Não havia nenhuma decoração, nem extravagâncias. Só o piso de madeira, paredes com painéis e um teto de vigas rústicas.
Havia persianas, e não cortinas, na janela. Sem nenhuma almofada no sofá. Nenhum vaso com flores, nem nada assim.
Era quase militar a combinação entre toda aquela limpeza e a simplicidade.
– E o que te faz pensar que é isso que a cidade quer? Só porque é algo em que você pode ser bem-sucedida?
– Acho que você me entendeu mal. A ideia não é que seja um empreendimento lucrativo. Temos um prédio. Da família Talbot. E quero usá-lo. A biblioteca já tem vários documentos que posso exibir. Mas o que realmente quero fazer é montar uma exposição que seja o mais interativa possível. Quero que as pessoas tenham uma visão mais profunda da realidade.
– Tá… E pra fazer isso você quer… vasculhar as velharias da minha família?
– Isso. E, sabe, pode ser que tenha… alguma relíquia de família que você aceite doar.
– Temos uma variedade de tralhas lá no sótão.
– Elas já estão etiquetadas e classificadas, não estão? – Millie perguntou. Dava para ver. Ele cuidava bem do que tinha.
Austin Wilder era um enigma. Um homem que lia, que mantinha a casa meticulosamente limpa, com tudo no seu devido lugar e, no entanto, ostentava a reputação de fora da lei.
– Sim – ele confirmou. – Como você sabe?
– Você faz esse tipo.
Ele deu uma risada curta.
– A maioria das pessoas diria o contrário.
– A maioria das pessoas não viu você pegando livros emprestados pelos últimos vinte anos.
Ele soltou uma gargalhada seca.
– Faz sentido. Então, quando você apresentar o plano do museu para o conselho… acha mesmo que eles vão aprovar? Nós dois sabemos bem quem manda em tudo na Main Street.
– É, eles mandam em tudo mesmo… E é aí que entra… o segundo favor.
– O segundo favor tem a ver com o conselho municipal – ele afirmou secamente.
– Isso.
– E como você espera que eu te ajude se todo mundo ali me vê como mais um Wilder problemático, igual aos que vieram antes de mim?
Ela ajustou o tom de voz novamente.
–Não importa o que eles pensam. O voto é seu. O voto da família fundadora.
Ele esfregou o queixo, e o som da barba rala contra a palma da mão fez com que a coluna dela se arrepiasse.
–Ah… entendi. Então você não quer só pegar as relíquias e os diários da minha família para montar um museu. Você quer que eu compareça, em pessoa, e exerça um direito de voto que escolhi nunca exercer.

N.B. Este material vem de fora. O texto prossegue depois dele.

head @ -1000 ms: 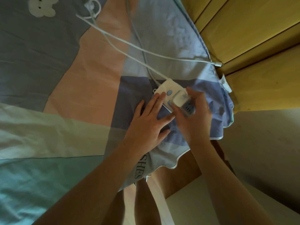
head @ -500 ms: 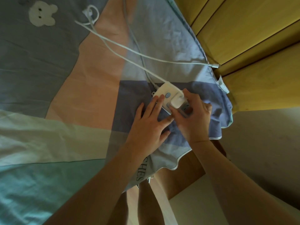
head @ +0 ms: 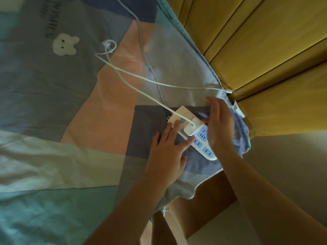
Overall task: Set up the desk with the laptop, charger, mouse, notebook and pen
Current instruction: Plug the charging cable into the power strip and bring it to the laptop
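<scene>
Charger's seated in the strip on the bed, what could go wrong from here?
1. The power strip lies on soft bedding near the mattress edge, steadied only by the left hand; it may slide off.
2. The charger cable loops loosely across the bed; the open right hand might snag it.

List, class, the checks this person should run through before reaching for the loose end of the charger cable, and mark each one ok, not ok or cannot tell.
1. Charger seated in the power strip: ok, it sits flush on the strip.
2. Strip held steady: ok, left hand fingers press its near end.
3. Right hand free to reach: ok, it is open and holds nothing.
4. Cable free of knots: not ok, there is a small tangled loop at its far bend.
5. Cable tip within sight: ok, it lies at the bedsheet edge.
6. Strip switched on: cannot tell.
</scene>
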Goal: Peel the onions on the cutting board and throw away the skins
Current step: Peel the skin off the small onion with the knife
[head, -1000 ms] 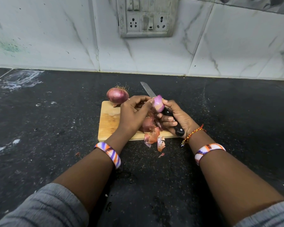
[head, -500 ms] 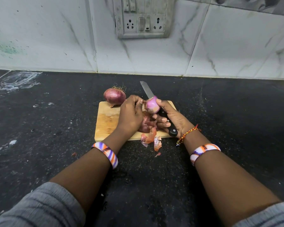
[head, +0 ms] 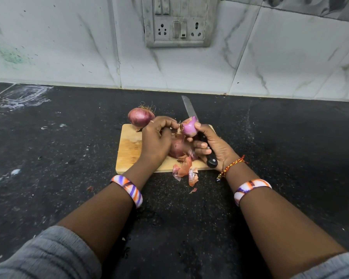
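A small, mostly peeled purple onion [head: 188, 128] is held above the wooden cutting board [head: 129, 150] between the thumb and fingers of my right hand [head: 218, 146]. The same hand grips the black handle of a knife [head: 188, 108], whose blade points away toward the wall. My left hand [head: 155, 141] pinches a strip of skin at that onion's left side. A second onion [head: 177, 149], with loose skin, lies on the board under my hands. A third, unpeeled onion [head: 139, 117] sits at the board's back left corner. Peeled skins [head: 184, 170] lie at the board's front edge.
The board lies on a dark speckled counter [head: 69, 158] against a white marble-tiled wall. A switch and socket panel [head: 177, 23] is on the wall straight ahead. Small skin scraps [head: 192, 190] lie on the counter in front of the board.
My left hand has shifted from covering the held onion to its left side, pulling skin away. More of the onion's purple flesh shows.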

Bem, vendo por essa perspectiva…
–Essa era a minha esperança.
–E tudo pra quê? Pela manutenção da glória da sua família?
–Eu já disse – ela respondeu, tentando disfarçar a frustração. – Eu… Eu não quero isso. Quero apresentar a história de um jeito real e…

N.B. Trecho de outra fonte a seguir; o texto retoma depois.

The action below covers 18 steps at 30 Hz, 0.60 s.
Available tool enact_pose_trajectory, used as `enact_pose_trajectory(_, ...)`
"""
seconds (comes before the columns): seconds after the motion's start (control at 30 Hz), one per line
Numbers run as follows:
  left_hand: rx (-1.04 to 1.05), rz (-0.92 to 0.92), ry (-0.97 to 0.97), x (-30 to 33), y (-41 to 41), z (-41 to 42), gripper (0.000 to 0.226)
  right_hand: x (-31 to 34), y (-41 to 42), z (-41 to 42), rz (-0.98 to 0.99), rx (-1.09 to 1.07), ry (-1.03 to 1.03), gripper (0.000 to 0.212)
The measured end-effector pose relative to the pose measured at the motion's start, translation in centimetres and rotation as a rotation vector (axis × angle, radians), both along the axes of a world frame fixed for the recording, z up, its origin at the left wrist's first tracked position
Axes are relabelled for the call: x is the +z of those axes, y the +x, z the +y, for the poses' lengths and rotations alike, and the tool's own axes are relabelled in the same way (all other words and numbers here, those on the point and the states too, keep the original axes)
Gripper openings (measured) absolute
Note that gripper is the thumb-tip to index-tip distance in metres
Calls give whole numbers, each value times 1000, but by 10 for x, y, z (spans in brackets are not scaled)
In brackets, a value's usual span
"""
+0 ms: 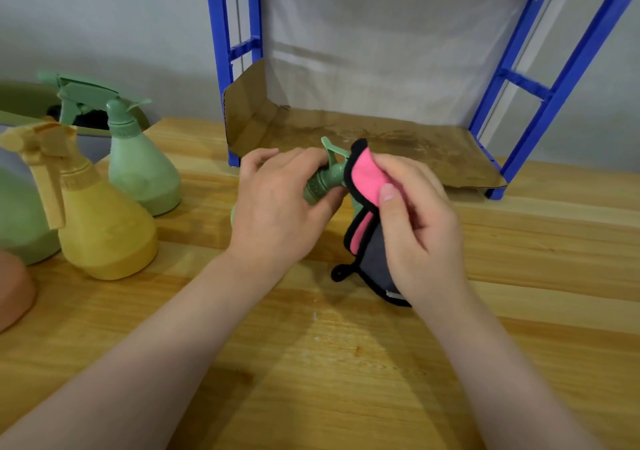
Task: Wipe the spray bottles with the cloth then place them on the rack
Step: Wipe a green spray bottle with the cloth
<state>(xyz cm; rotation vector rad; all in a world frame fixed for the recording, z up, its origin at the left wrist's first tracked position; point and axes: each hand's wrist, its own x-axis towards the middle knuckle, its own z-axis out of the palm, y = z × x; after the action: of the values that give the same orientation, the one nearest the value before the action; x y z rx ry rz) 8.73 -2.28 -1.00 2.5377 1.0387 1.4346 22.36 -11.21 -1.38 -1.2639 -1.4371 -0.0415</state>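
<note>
Nearest the camera, the smooth, grained wooden tabletop carried the work. Above it, the left hand gripped the neck of a green plastic spray bottle, held tilted just off the table. The right hand pinched a soft pink-and-grey cloth with black edging against the nozzle head. Wiping appeared in progress; placement would next require a lift toward the far blue metal rack, whose cardboard-lined shelf held no bottles. At left stood a matte yellow pear-shaped bottle and a pale green bottle.
</note>
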Motion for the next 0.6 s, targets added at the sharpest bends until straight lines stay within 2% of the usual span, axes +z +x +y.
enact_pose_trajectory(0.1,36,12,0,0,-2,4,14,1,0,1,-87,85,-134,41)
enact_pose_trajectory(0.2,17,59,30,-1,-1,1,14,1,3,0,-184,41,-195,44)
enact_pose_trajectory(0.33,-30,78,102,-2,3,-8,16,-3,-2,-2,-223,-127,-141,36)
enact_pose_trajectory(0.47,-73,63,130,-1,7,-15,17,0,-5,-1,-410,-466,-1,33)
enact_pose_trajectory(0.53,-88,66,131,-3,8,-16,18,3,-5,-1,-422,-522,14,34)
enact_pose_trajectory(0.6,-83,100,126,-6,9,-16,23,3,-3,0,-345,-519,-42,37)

–E seguir espalhando essas suas versões sensacionalistas da história.
–Não são minhas versões.
–Você é uma Talbot.
Como se isso encerrasse a discussão.
–E você é um Wilder, mas…
–Acho que você sabe onde fica a saída.
Ela ficou tão chocada que quase não entendeu o que ele falou.
–O quê?
–Você me ouviu. Você sabe onde fica a saída.
–Eu… eu…
–Não bastou dizer não? Então que tal de jeito nenhum?
Com isso, ele se levantou e gesticulou para a porta. E Millie Talbot se viu mais uma vez na varanda, sem artefatos, sem aliados e sem esperança.